Nucléaire: Coup d'envoi à l'Assemblée, polémique sur la réforme de la sûreté

  • 480 amendements sont encore au programme jusqu'à jeudi
  • Le gouvernement mise sur le traditionnel soutien de la droite à l'atome pour une adoption sans trop de difficultés en première lecture

PARIS: L'Assemblée nationale a entamé lundi des débats enflammés sur le projet de loi de relance du nucléaire. Des centaines de personnes ont manifesté aux abords du Palais Bourbon pour protester contre la réforme de la sûreté de ce secteur sensible.

Avec ce texte qui vise à faciliter la construction de six nouveaux réacteurs EPR à l'horizon 2035, c'est "le fil de la plus grande aventure industrielle française depuis les années 1970 avec lequel nous renouons", a affirmé la ministre de la Transition énergétique Agnès Pannier-Runacher.

Contre les énergies fossiles, "accélérer les énergies renouvelables, c'est être écologiste. Relancer notre filière nucléaire, c'est être écologiste", a-t-elle lancé au coup d'envoi.

480 amendements sont encore au programme jusqu'à jeudi. Dans une actualité toujours agitée par la réforme des retraites, le gouvernement mise sur le traditionnel soutien de la droite à l'atome pour une adoption sans trop de difficultés en première lecture, après le très large vote du Sénat fin janvier.

Le chef des députés LR Olivier Marleix soutient cette relance du nucléaire, mais se "méfie des nouveaux convertis" et critique "le tête-à-queue spectaculaire" d'Emmanuel Macron.

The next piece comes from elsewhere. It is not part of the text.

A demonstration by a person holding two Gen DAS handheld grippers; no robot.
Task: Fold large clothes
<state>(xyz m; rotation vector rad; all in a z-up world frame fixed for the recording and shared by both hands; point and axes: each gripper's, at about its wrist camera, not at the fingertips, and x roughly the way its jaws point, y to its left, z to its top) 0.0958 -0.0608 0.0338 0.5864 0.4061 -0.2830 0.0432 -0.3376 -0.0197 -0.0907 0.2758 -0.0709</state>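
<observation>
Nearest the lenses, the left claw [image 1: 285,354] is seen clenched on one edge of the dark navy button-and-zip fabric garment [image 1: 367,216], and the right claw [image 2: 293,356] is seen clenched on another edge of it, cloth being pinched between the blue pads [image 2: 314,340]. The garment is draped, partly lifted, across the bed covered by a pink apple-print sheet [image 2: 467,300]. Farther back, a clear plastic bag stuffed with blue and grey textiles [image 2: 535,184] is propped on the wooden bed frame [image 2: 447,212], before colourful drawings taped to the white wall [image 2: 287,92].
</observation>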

Farouches opposants à l'énergie atomique, EELV et LFI s'appuient sur deux événements récents pour ferrailler contre cette loi: la fissure "importante" révélée dans la tuyauterie d'un réacteur de la centrale de Penly (Seine-Maritime), et la disparition annoncée de l'Institut de radioprotection et de sûreté nucléaire (IRSN), expert technique, que l'exécutif veut fondre dans l'Autorité de sûreté nucléaire (ASN), le gendarme des centrales.

«Incompréhensible»

Ajoutée par un simple amendement du gouvernement, adopté en commission, cette réforme de la sûreté suscite l'ire des syndicats de l'IRSN comme de l'ASN, de la gauche, et des protestations jusque dans la majorité.

L'intersyndicale de l'Institut a organisé une nouvelle journée de grève lundi et une manifestation près de l'Assemblée. Des centaines de salariés ont défilé jusqu'aux Invalides, avec des slogans comme "IRSN démantelé, sûreté nucléaire bradée".

Ce projet de "fusion" est "incompréhensible", dénoncent aussi les députés de la coalition de gauche Nupes, qui jugent "essentiel de maintenir une indépendance entre la fonction de régulateur (ASN) et celle d'expertise (IRSN)".

"Ce projet de loi ne touche pas une seule virgule de nos procédures de sûreté nucléaire", répond Agnès Pannier-Runacher. Quant à Penly, "découvrir des fissures de fatigue thermique sur une tuyauterie, c'est un peu aussi banal que de découvrir que des équipements vieillissent", juge-t-elle. "Je rappelle que ces pièces sont remplacées".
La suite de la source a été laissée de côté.